Tamsin
- Cover of hardcover edition Tamsin
- Author: Peter S. Beagle
- Cover artist: Paul Youll
- Language: English
- Genre: Fantasy
- Publisher: Roc Books
- Publication date: October 1, 1999
- Publication place: United States
- Media type: Print (Hardcover)
- Pages: 288
- ISBN: 0-451-45763-3
- OCLC: 41256401
- Dewey Decimal: 813/.54 21
- LC Class: PS3552.E13 T36 1999

= Tamsin (novel) =

1999 novel by Peter S. Beagle

Tamsin is a 1999 fantasy novel by American writer Peter S. Beagle. It won a Mythopoeic Award in 2000 for adult literature.

==Plot summary==
Jenny Gluckstein, a moody Jewish-American teenager, lives in New York City with her divorced mother Sally. Jenny's closest confidante is her cat, Mister Cat. When Sally marries Evan, an Englishman with two sons, the family relocates to Dorset, where Evan has been hired to renovate 300-year-old Stourhead Farm. Due to the extent of the restoration, the family must live in the farm's dilapidated manor house plagued with unexplained annoyances: erratic electricity and plumbing, strange cold spots and odors, terrifying howling overhead on stormy nights, and a darkened third-story window that does not correspond to any room in the house. For Jenny, already upset with her mother's remarriage, the move, and the state of the house, the final straw comes when Mister Cat must be quarantined for six months. Jenny resolves never to accept her step-family or her new home.
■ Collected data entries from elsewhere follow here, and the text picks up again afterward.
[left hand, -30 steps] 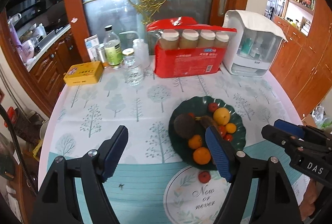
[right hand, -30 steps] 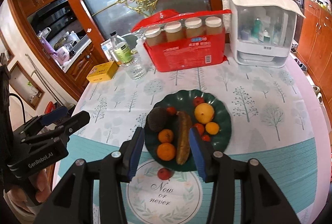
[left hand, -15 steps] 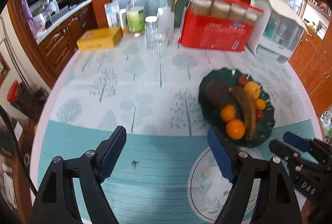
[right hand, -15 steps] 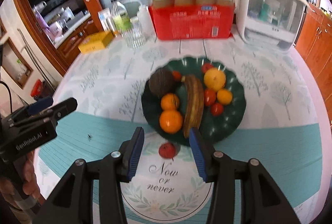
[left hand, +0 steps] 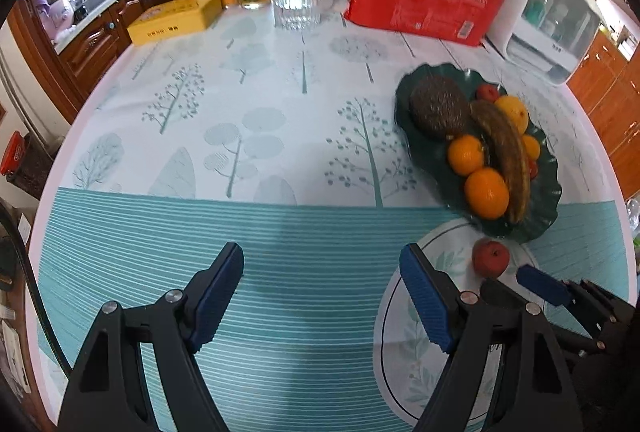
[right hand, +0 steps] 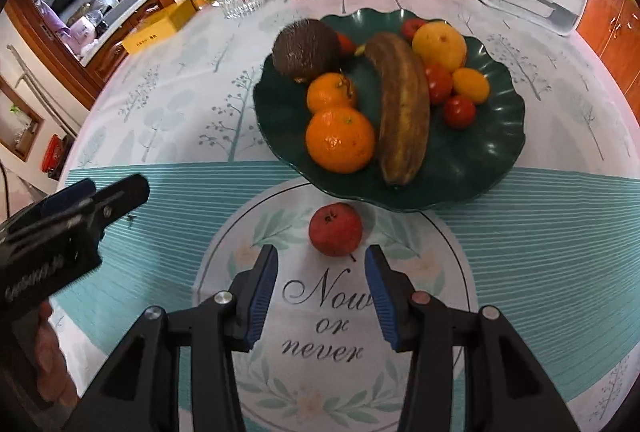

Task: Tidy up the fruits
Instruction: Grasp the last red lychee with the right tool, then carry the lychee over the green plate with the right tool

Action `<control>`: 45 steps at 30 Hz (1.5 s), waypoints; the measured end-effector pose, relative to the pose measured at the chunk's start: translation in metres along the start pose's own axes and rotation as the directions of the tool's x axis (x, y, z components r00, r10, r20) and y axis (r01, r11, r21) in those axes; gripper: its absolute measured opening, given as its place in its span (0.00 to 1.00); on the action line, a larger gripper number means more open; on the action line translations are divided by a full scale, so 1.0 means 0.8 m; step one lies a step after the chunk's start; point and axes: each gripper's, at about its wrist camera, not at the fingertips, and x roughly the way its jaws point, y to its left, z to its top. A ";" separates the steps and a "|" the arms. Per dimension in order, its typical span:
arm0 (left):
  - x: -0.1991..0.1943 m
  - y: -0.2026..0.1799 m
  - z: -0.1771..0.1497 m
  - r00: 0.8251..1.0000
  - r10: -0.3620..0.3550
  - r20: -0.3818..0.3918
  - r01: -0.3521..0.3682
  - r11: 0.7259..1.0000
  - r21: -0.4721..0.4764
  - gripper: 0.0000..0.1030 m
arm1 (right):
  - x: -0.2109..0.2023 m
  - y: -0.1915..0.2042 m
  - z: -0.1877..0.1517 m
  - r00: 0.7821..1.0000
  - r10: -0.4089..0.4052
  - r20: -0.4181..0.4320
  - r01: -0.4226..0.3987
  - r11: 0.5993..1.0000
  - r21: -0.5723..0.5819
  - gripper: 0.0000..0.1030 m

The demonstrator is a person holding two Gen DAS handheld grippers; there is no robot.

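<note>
So left view: left gripper [left hand: 321, 274] jaws wide, empty, over bare striped tablecloth [left hand: 280, 232]. Right view: right gripper [right hand: 320, 272] part-open, empty, just short of red fruit [right hand: 335, 228] with stalk toward it; green plate [right hand: 480, 167] rim just beyond, banana [right hand: 402, 107] lengthwise away

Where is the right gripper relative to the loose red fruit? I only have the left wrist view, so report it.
Observer: The right gripper is open; the red fruit lies on the tablecloth just ahead of its tips, not between them.
Operator: Read me the print on the round motif.
Observer: The print on the round motif says "Now or never", between the gripper's fingers.
</note>
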 end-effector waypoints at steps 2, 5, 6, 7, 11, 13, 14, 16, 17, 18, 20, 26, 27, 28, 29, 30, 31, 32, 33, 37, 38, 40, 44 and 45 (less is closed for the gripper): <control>0.005 -0.003 -0.003 1.000 -0.001 -0.009 0.001 1.000 0.011 0.77 | 0.007 0.000 0.001 1.000 -0.010 0.001 0.010 1.000 0.002 0.44; 0.009 -0.006 -0.004 1.000 -0.001 -0.014 0.002 1.000 0.020 0.77 | 0.017 0.001 0.003 1.000 -0.022 -0.002 0.022 1.000 0.002 0.44; 0.010 -0.007 -0.004 1.000 -0.002 -0.014 0.002 1.000 0.022 0.77 | 0.020 0.000 0.003 1.000 -0.024 -0.004 0.024 1.000 0.006 0.44; 0.011 -0.007 -0.005 1.000 -0.002 -0.015 0.002 1.000 0.023 0.77 | 0.022 0.000 0.003 1.000 -0.025 -0.005 0.026 1.000 0.009 0.44; 0.016 -0.007 -0.005 1.000 0.001 -0.022 -0.001 1.000 0.022 0.77 | 0.028 -0.001 0.005 0.999 -0.033 0.000 0.033 0.999 0.020 0.43; 0.018 -0.006 -0.004 1.000 0.005 -0.027 -0.004 1.000 0.019 0.77 | 0.032 -0.002 0.005 0.999 -0.036 -0.002 0.036 0.999 0.025 0.37; 0.018 -0.006 -0.004 1.000 0.005 -0.028 -0.005 1.000 0.017 0.77 | 0.031 -0.002 0.005 0.999 -0.038 0.009 0.038 0.999 0.023 0.36; 0.019 -0.006 -0.005 0.999 0.007 -0.031 -0.006 1.000 0.015 0.77 | 0.032 -0.001 0.006 0.999 -0.040 0.011 0.039 0.999 0.016 0.32; 0.019 -0.007 -0.005 0.999 0.008 -0.032 -0.007 1.000 0.015 0.77 | 0.032 -0.001 0.007 0.999 -0.039 0.011 0.039 0.999 0.013 0.32; 0.019 -0.007 -0.005 0.999 0.009 -0.033 -0.008 1.000 0.015 0.77 | 0.032 -0.001 0.006 0.999 -0.036 0.014 0.036 0.999 0.012 0.32; 0.019 -0.007 -0.006 0.999 0.010 -0.034 -0.010 1.000 0.015 0.77 | 0.032 -0.002 0.007 0.999 -0.031 0.015 0.031 0.999 0.009 0.31; 0.020 -0.010 -0.010 0.999 0.016 -0.045 -0.015 1.000 0.022 0.77 | 0.030 -0.003 0.005 1.000 -0.007 0.008 0.007 1.000 0.013 0.31; 0.019 -0.011 -0.011 0.999 0.017 -0.048 -0.016 1.000 0.023 0.77 | 0.029 -0.004 0.005 1.000 -0.001 0.006 0.001 1.000 0.013 0.31; 0.018 -0.011 -0.013 0.999 0.017 -0.050 -0.016 1.000 0.025 0.77 | 0.027 -0.003 0.004 1.000 0.004 0.005 -0.004 1.000 0.013 0.31; 0.018 -0.011 -0.014 0.999 0.018 -0.051 -0.017 0.999 0.027 0.77 | 0.026 -0.003 0.003 1.000 0.007 0.005 -0.007 1.000 0.012 0.31; 0.016 -0.012 -0.015 0.998 0.019 -0.052 -0.018 0.999 0.029 0.77 | 0.024 -0.003 0.001 1.000 0.010 0.006 -0.010 1.000 0.011 0.31; 0.015 -0.013 -0.016 0.998 0.021 -0.052 -0.019 0.999 0.029 0.77 | 0.021 -0.003 0.000 1.000 0.014 0.006 -0.014 1.000 0.011 0.31; 0.014 -0.014 -0.017 0.998 0.022 -0.052 -0.021 0.999 0.031 0.77 | 0.019 -0.003 -0.002 1.000 0.019 0.005 -0.019 1.000 0.012 0.31; 0.013 -0.015 -0.017 0.998 0.025 -0.052 -0.023 0.999 0.032 0.77 | 0.017 -0.004 -0.004 1.000 0.023 0.005 -0.023 1.000 0.013 0.31; 0.009 -0.020 -0.020 0.998 0.029 -0.053 -0.027 0.999 0.031 0.77 | 0.005 -0.007 -0.013 0.999 0.039 0.006 -0.039 0.999 0.018 0.31; 0.008 -0.021 -0.020 0.998 0.029 -0.055 -0.027 0.999 0.031 0.77 | 0.002 -0.008 -0.015 0.999 0.042 0.007 -0.042 0.999 0.021 0.31; 0.006 -0.024 -0.022 0.998 0.025 -0.060 -0.024 0.999 0.026 0.77 | -0.006 -0.011 -0.018 0.999 0.048 0.011 -0.049 0.998 0.027 0.31; 0.000 -0.033 -0.023 0.998 0.028 -0.057 -0.027 0.999 0.024 0.77 | -0.022 -0.020 -0.022 0.998 0.053 0.031 -0.054 0.998 0.033 0.31; -0.002 -0.036 -0.022 0.998 0.030 -0.056 -0.029 0.999 0.029 0.77 | -0.027 -0.022 -0.022 0.998 0.054 0.036 -0.055 0.998 0.035 0.31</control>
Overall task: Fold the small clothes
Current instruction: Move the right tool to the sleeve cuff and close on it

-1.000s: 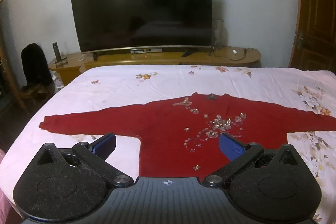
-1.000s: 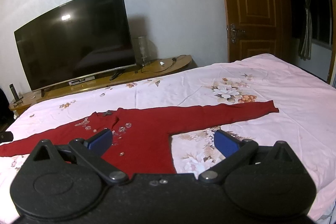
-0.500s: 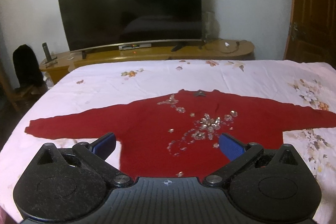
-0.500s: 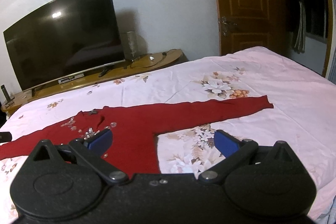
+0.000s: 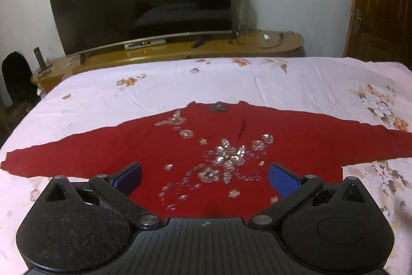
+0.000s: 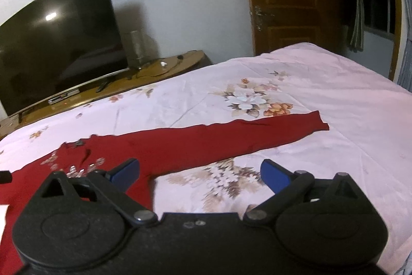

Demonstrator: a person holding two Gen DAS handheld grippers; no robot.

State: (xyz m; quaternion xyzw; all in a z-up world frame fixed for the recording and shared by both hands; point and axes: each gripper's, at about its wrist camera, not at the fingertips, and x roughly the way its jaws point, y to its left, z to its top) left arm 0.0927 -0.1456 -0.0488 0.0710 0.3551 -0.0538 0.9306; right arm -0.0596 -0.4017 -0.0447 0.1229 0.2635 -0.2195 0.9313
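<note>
Approach closed in; nothing grasped.
The red sweater (image 5: 200, 153) (flat, unfolded) is now framed lower and nearer; left gripper (image 5: 204, 175) and right gripper (image 6: 199, 172) are held spread, empty.

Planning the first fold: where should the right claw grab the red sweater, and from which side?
Best guess: the cuff of the red sweater, at the far end of the outstretched sleeve. It lies flat on the bedsheet, alone and free-ended. Bring the open right claw in from the outer right, pinching the edge, then carry it toward the body.
</note>
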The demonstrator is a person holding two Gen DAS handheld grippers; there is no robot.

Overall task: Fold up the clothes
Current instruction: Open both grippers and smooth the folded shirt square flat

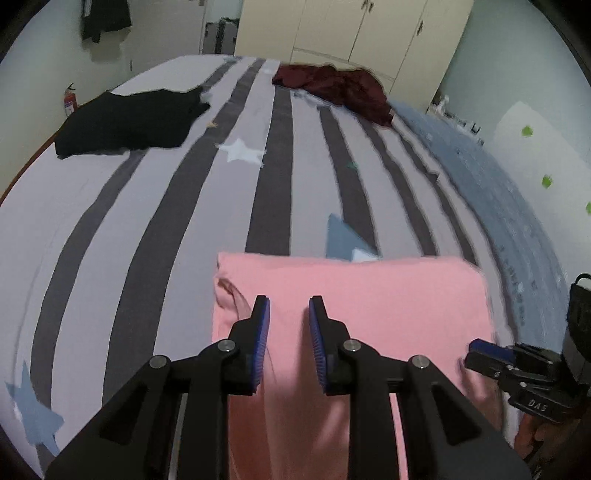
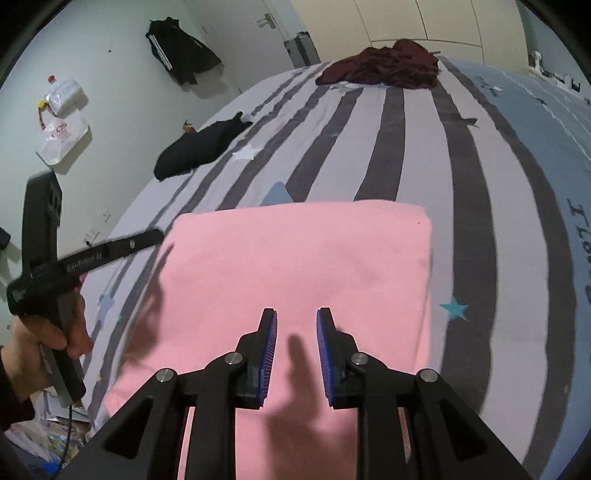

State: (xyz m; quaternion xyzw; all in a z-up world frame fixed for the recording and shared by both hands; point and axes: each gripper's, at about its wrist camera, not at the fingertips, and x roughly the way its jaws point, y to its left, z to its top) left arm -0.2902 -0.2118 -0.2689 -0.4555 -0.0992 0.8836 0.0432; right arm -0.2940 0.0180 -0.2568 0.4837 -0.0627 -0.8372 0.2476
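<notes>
A pink garment [image 1: 351, 295] lies folded into a neat rectangle on the near part of the bed [image 1: 147, 221], its far edge straight and its corners squared. The bedspread beneath it is pale with dark grey stripes and scattered stars, with a blue band running along the 3 o'clock side.

The left gripper [image 1: 288, 314] hangs over the near half of the pink fold, its blue-padded jaws parted with bare cloth showing in the gap — nothing is pinched between them. The right gripper [image 2: 295, 328] is likewise held above the pink cloth, jaws apart and empty, its shadow falling on the fabric just below. In the left wrist view the right gripper shows at about 4 o'clock, just beside the garment's edge; in the right wrist view the left gripper sits at 9 o'clock, a hand [image 2: 48, 343] wrapped round its handle.

Further up the bed, at 11 o'clock from the pink fold, lies a black garment [image 1: 129, 122], roughly folded. At 12 to 1 o'clock, at the far end, a maroon garment [image 1: 340, 88] sits in a crumpled heap. Beyond it stands a cream wardrobe [image 1: 351, 29]. A dark jacket [image 2: 181, 51] hangs on the wall at 10 o'clock, and a white plastic bag [image 2: 62, 136] hangs lower on that wall.
</notes>
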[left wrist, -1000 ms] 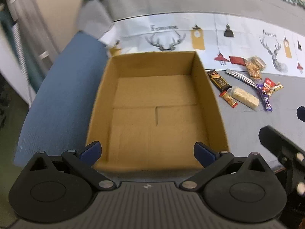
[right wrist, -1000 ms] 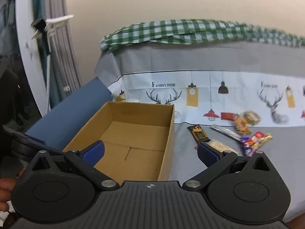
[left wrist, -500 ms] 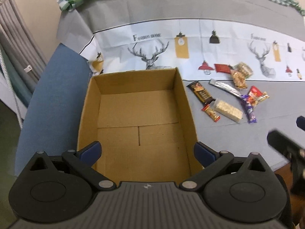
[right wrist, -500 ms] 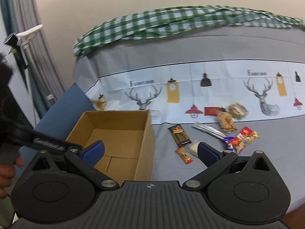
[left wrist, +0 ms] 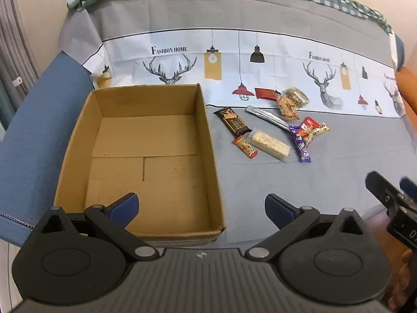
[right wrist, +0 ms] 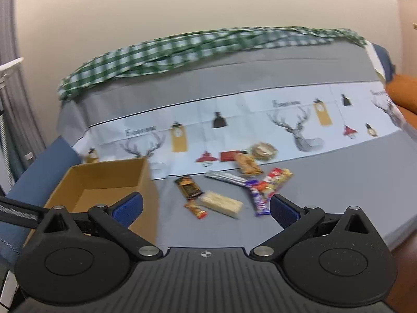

After returning from quarantine, Mister Cat's presence attracts a ghostly Persian cat only he and Jenny can see. Following the cats one night, Jenny locates the mysterious third-story room, where she discovers the ghost of 19-year-old Tamsin Willoughby, daughter of the farm's original owner. Ghosts endure as long as they remember being alive, but Tamsin has blocked out the circumstances surrounding her death, including what became of her sweetheart Edric Davies. Jenny comes to believe something sinister happened the night Tamsin died.

Jenny and Tamsin become close friends, and Tamsin introduces Jenny to the numerous supernatural creatures that occupy the grounds, including the shape-shifting Pooka, while teaching her to avoid more dangerous beings such as the redcaps who occupy the nearby forest and the all-powerful Old Lady of the Elder Tree, who ruled the land before mankind came. Through her nightly conversations with Tamsin, Jenny learns about Judge Jeffreys, whose Bloody Assizes terrorized the surrounding area after the Monmouth Rebellion, and who once romantically pursued Tamsin. The Pooka warns that Tamsin's return has also summoned the ghost of Judge Jeffreys, who is still intent on possessing her. Jeffreys' presence makes it difficult for Tamsin to retain her memories, imperiling her existence.

As Jeffreys grows strong enough to impact the living, Jenny continues to research the farm's history and learns that Tamsin and Edric intended to elope in secret, but that Edric never arrived at the arranged meeting place. Tamsin waited hours in the rain before being discovered by Jeffreys. At Tamsin's bedside when she died of pneumonia, Jeffreys overheard her last words.

With this information, Tamsin is able to remember the night she died: delirious with fever and believing Edric abandoned her, she cursed Edric to wait for her as she had waited in vain for him. Jeffreys used the power of Tamsin's dying words to summon the Wild Hunt to chase Edric for all eternity, resulting in the screams heard on stormy nights. The cruelty of Tamsin's curse condemned her soul to be trapped at Stourhead. Only Tamsin is capable of undoing the curse and freeing both herself and Edric, but she is slowly succumbing to Jeffreys' more powerful and determined spirit.

On a stormy night when the Hunt is passing overhead, Jeffreys returns to claim a much-weakened Tamsin. With Jenny's encouragement, Tamsin calls down the Hunt and demands they release Edric, but Jeffreys, who still possesses power over the Hunt, sets them on Jenny. Jenny is forced to run for her life before encountering the Old Lady of the Elder Tree, disguised for centuries as cantankerous villager Mrs. Fallowfield, whose familiar (in the form of an ugly, vicious lapdog) Jenny has rescued from Mister Cat on several previous occasions. Because of this favor, the Lady rescues Jenny and turns the Wild Hunt on Jeffreys. The Lady commands Jenny to forget what she has witnessed, but before departing for the afterlife with Edric, Tamsin kisses Jenny, allowing her to remember.

Several years later, Jenny has matured from the angry, moody teen she once was and become closer with her step-family, a change she attributes to her friendship with Tamsin. Her research into Tamsin's life and times has given her a deeper appreciation of her new home's history. On the verge of leaving Stourhead to attend the University of Cambridge, Jenny fears she will never experience magic again. The Pooka appears to assure her that she herself has been changed by what she witnessed and that she will always share a connection with the magical world, no matter where she goes.